TASK REQUIREMENTS: Your answer should be one number, namely how many lines in the listing below include the word "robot".

[RECORDS]

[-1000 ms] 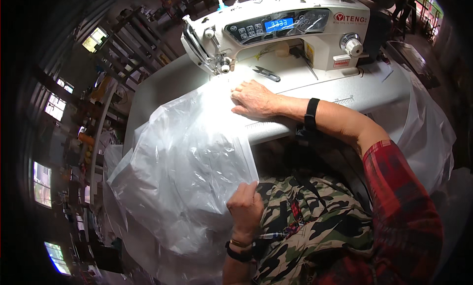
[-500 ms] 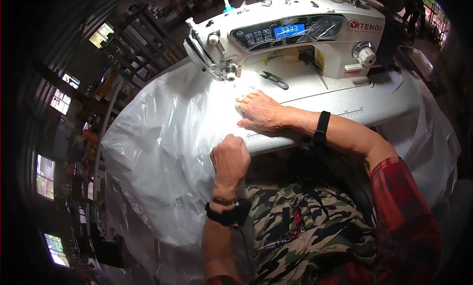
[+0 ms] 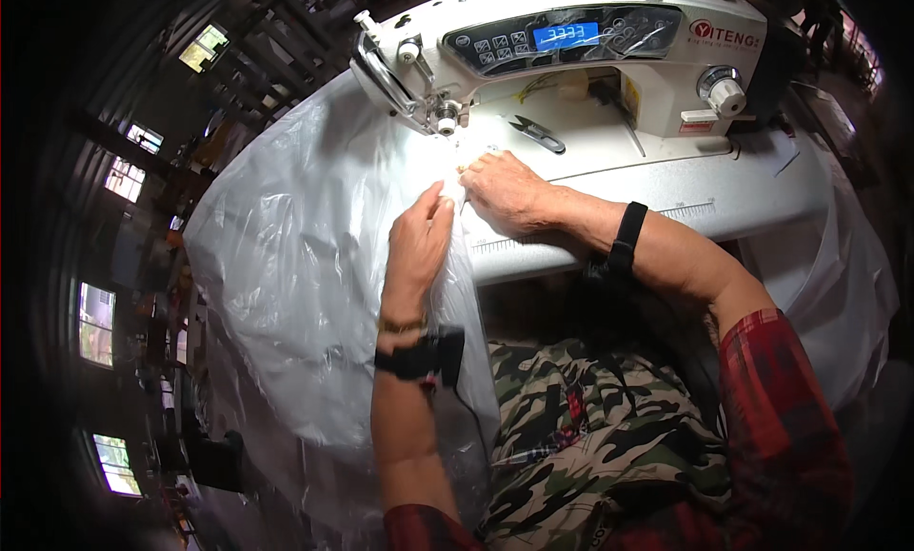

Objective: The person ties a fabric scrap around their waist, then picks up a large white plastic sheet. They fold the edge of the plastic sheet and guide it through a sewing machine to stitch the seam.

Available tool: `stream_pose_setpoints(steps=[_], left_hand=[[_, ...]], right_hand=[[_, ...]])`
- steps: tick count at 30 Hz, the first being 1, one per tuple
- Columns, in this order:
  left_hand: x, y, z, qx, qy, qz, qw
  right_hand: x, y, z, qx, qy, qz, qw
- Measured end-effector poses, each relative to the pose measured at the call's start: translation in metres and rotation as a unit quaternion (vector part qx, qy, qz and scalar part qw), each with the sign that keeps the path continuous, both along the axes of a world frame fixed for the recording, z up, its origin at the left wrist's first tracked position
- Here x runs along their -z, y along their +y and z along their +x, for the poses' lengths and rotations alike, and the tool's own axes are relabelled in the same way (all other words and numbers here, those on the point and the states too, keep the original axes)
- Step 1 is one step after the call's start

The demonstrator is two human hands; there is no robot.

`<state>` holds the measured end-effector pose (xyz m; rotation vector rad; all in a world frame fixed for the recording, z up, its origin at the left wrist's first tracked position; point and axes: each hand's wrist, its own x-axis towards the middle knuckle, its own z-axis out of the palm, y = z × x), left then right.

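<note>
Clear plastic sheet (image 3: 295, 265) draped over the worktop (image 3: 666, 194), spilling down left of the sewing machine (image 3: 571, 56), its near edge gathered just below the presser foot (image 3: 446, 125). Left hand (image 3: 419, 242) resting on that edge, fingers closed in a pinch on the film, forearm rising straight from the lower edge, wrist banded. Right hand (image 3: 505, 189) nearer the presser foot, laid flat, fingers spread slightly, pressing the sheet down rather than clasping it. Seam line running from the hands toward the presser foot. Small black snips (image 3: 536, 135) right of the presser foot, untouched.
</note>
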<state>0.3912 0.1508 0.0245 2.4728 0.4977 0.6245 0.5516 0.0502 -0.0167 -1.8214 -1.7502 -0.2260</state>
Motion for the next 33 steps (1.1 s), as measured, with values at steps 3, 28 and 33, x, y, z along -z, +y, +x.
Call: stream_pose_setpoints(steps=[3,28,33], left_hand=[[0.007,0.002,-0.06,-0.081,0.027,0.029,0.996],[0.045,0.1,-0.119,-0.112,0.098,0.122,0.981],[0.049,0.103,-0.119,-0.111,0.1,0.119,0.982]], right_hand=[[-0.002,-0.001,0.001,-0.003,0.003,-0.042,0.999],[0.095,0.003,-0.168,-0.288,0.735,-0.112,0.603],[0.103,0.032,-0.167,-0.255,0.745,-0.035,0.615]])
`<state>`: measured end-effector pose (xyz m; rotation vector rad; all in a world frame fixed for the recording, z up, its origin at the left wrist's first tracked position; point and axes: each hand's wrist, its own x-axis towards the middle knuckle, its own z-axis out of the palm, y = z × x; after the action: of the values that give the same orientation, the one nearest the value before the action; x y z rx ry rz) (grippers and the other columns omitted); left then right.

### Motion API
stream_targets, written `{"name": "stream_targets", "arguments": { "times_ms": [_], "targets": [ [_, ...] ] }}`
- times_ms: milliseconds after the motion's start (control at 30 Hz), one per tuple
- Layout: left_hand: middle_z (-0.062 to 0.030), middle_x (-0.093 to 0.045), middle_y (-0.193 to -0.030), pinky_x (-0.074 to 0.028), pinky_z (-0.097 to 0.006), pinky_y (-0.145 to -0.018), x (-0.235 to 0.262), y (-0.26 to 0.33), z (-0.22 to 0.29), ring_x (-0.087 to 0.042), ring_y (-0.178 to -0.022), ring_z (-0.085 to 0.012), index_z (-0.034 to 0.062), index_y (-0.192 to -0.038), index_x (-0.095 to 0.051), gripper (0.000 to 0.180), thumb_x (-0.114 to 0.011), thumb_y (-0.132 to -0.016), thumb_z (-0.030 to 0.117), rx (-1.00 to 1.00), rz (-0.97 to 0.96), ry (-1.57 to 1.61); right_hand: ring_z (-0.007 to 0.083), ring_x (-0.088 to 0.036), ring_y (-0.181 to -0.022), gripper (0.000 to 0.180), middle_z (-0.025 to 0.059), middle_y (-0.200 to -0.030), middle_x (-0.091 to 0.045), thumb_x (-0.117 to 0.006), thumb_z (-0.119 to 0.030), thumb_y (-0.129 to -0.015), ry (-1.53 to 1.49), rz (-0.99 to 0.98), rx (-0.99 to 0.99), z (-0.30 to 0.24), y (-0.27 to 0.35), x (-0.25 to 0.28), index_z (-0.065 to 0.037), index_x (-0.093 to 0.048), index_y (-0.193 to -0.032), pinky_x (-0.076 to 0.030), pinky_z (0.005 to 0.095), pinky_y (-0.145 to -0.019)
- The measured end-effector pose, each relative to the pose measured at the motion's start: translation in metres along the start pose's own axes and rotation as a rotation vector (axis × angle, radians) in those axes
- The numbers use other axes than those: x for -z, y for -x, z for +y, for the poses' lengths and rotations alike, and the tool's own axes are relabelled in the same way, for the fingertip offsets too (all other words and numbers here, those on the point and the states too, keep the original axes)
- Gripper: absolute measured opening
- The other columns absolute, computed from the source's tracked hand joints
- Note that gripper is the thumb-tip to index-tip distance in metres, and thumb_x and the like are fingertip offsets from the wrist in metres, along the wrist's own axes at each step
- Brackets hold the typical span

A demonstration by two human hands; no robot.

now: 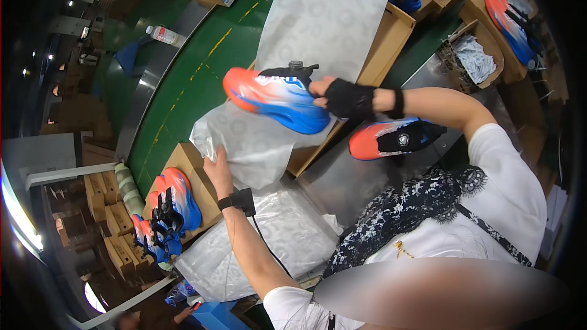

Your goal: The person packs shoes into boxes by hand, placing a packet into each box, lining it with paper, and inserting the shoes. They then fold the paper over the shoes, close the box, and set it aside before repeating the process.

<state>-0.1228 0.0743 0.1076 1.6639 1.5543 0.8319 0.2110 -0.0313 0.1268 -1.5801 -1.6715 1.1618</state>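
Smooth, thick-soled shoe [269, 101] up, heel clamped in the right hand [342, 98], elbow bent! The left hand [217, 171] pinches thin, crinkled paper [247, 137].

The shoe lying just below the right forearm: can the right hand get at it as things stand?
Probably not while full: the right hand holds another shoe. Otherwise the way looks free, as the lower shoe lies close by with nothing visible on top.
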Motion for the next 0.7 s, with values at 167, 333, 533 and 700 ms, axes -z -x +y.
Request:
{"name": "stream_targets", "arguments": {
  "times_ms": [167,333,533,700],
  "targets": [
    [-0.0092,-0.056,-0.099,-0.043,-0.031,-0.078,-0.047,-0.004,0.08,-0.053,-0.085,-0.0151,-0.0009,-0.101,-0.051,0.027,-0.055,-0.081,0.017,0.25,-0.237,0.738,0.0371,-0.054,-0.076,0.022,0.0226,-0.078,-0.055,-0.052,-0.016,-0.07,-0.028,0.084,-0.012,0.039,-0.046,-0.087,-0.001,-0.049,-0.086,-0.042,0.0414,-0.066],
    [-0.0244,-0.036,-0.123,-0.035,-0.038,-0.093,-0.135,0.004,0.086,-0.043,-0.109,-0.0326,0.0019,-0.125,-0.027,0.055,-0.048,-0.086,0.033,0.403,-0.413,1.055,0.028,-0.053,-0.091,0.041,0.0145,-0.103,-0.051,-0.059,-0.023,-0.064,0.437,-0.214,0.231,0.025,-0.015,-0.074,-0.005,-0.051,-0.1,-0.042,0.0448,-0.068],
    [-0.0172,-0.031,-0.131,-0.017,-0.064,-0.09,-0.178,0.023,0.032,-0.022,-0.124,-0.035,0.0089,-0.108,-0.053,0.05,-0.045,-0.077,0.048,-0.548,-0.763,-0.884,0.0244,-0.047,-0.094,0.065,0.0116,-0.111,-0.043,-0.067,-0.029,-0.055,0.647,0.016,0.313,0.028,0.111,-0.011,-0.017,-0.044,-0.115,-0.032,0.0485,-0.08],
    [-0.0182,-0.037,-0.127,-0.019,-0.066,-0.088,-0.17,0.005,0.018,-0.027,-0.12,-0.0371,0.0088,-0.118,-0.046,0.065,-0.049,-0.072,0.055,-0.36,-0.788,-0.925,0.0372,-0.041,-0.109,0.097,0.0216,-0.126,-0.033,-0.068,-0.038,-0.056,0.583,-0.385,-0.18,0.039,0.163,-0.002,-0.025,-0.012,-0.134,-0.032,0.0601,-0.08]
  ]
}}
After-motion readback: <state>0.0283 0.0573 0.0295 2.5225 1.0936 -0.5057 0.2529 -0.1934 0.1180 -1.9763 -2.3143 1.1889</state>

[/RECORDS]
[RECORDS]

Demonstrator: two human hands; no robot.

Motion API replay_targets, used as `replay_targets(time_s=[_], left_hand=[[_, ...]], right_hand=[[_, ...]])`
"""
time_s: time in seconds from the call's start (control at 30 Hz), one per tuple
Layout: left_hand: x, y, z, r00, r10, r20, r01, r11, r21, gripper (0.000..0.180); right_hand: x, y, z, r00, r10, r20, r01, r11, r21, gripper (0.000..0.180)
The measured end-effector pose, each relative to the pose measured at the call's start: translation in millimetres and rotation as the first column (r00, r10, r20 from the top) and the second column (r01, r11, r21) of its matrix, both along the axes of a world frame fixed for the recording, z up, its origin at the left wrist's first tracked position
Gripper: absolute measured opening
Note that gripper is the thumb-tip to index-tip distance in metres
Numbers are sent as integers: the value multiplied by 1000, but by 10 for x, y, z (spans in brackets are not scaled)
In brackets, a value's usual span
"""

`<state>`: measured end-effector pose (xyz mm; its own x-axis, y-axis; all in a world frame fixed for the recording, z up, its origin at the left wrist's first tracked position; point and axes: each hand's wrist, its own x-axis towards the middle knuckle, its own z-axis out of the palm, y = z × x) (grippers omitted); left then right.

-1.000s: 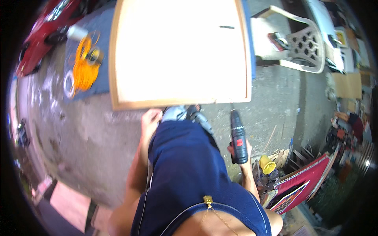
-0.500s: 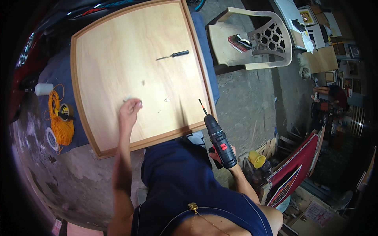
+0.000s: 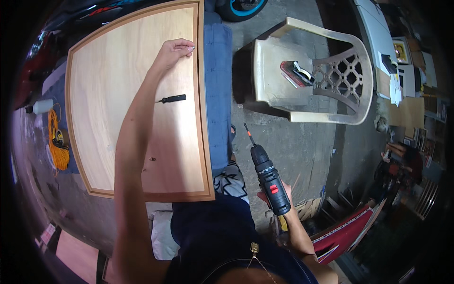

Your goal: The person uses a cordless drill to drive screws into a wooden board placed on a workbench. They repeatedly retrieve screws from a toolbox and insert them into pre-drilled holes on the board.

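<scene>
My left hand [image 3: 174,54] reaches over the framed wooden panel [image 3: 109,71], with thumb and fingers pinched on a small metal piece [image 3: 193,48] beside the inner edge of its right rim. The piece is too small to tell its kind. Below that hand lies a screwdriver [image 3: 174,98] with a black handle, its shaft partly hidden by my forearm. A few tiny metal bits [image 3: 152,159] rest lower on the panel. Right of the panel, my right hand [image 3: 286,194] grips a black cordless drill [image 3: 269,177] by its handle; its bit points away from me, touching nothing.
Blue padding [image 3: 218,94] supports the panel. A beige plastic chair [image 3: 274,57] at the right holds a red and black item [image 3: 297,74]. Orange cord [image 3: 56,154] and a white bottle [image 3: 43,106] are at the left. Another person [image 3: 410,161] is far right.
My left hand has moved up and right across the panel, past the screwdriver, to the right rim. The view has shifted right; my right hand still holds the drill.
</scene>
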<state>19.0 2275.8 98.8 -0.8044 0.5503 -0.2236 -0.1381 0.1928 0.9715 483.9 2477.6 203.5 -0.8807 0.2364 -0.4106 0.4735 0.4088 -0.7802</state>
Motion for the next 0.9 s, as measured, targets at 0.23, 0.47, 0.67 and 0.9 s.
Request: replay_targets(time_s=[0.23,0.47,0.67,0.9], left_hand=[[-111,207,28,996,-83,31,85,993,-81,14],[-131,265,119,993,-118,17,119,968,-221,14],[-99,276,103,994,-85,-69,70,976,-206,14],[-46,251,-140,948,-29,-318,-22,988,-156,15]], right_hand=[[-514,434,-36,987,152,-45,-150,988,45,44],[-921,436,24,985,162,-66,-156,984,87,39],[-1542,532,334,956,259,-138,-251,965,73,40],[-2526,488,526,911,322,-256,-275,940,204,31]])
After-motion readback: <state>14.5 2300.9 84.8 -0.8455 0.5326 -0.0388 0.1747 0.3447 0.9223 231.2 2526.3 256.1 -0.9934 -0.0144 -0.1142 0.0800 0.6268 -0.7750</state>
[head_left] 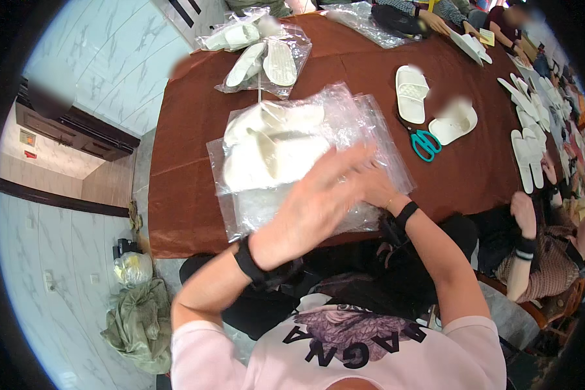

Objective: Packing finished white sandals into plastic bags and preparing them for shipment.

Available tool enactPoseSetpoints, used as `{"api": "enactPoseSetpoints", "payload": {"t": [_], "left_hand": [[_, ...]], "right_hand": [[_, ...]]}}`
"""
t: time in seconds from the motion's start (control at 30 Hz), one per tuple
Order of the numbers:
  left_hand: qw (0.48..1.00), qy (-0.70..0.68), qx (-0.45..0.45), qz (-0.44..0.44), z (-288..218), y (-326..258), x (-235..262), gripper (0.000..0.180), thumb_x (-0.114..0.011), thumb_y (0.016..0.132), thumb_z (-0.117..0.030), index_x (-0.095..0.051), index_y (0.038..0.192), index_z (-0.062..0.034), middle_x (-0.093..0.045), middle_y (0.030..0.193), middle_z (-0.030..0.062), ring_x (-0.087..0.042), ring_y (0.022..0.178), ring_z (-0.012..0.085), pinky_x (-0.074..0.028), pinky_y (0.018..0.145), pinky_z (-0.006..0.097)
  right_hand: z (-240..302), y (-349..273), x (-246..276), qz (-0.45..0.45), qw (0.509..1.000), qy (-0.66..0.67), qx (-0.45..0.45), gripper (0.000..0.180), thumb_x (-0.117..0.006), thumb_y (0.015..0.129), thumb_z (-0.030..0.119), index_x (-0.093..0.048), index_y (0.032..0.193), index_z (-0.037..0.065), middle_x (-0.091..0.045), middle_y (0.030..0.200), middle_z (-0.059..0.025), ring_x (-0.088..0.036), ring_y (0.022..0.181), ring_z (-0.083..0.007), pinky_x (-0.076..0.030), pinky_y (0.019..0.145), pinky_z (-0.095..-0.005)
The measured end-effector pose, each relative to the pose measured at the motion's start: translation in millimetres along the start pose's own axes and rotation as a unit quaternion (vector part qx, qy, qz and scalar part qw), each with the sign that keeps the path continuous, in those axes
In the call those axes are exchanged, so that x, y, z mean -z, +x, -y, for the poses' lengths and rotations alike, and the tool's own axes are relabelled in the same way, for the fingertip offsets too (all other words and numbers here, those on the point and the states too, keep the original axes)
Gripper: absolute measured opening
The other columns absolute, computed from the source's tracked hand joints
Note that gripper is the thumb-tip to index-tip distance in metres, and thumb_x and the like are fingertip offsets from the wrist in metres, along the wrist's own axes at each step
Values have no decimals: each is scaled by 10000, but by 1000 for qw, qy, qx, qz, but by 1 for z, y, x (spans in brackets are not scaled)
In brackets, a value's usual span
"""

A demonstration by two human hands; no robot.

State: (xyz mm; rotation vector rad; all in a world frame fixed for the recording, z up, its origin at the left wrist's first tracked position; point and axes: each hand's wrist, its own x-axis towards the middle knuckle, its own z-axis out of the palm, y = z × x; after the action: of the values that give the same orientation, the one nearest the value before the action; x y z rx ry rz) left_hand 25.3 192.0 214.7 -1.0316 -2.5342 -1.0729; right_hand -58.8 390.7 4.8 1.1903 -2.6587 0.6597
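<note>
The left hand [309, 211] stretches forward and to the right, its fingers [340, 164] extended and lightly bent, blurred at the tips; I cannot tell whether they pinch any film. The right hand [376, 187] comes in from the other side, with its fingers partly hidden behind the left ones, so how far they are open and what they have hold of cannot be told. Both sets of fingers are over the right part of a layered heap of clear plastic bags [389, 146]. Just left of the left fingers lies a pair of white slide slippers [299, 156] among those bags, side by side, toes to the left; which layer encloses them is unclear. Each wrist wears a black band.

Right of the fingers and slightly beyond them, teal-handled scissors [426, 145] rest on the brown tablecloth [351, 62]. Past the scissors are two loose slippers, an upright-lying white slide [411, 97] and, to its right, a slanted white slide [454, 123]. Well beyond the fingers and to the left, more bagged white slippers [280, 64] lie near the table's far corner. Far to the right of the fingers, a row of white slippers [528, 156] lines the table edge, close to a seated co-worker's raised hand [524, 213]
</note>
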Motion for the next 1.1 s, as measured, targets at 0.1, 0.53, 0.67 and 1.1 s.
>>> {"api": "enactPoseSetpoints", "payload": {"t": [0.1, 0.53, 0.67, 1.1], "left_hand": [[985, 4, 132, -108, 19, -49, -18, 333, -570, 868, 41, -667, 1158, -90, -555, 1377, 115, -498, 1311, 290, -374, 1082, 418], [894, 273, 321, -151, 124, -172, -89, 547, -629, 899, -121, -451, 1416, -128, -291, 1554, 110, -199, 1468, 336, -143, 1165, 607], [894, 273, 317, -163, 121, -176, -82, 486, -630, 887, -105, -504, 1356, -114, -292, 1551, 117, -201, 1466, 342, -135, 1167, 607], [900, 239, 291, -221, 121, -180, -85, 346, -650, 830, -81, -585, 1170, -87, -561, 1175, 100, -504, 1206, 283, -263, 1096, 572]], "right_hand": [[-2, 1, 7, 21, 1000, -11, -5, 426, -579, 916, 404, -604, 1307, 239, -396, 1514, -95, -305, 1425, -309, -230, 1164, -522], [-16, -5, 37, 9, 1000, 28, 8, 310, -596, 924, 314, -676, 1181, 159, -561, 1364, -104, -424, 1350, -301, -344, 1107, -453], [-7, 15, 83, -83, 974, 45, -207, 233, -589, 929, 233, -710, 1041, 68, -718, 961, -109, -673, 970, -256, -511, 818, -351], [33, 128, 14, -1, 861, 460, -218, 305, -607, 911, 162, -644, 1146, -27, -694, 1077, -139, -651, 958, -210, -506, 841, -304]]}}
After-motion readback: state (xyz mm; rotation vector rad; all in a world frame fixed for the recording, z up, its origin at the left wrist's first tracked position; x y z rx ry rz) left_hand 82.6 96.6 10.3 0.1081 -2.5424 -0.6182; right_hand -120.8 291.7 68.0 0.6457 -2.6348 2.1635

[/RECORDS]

WRITTEN ANSWER: 4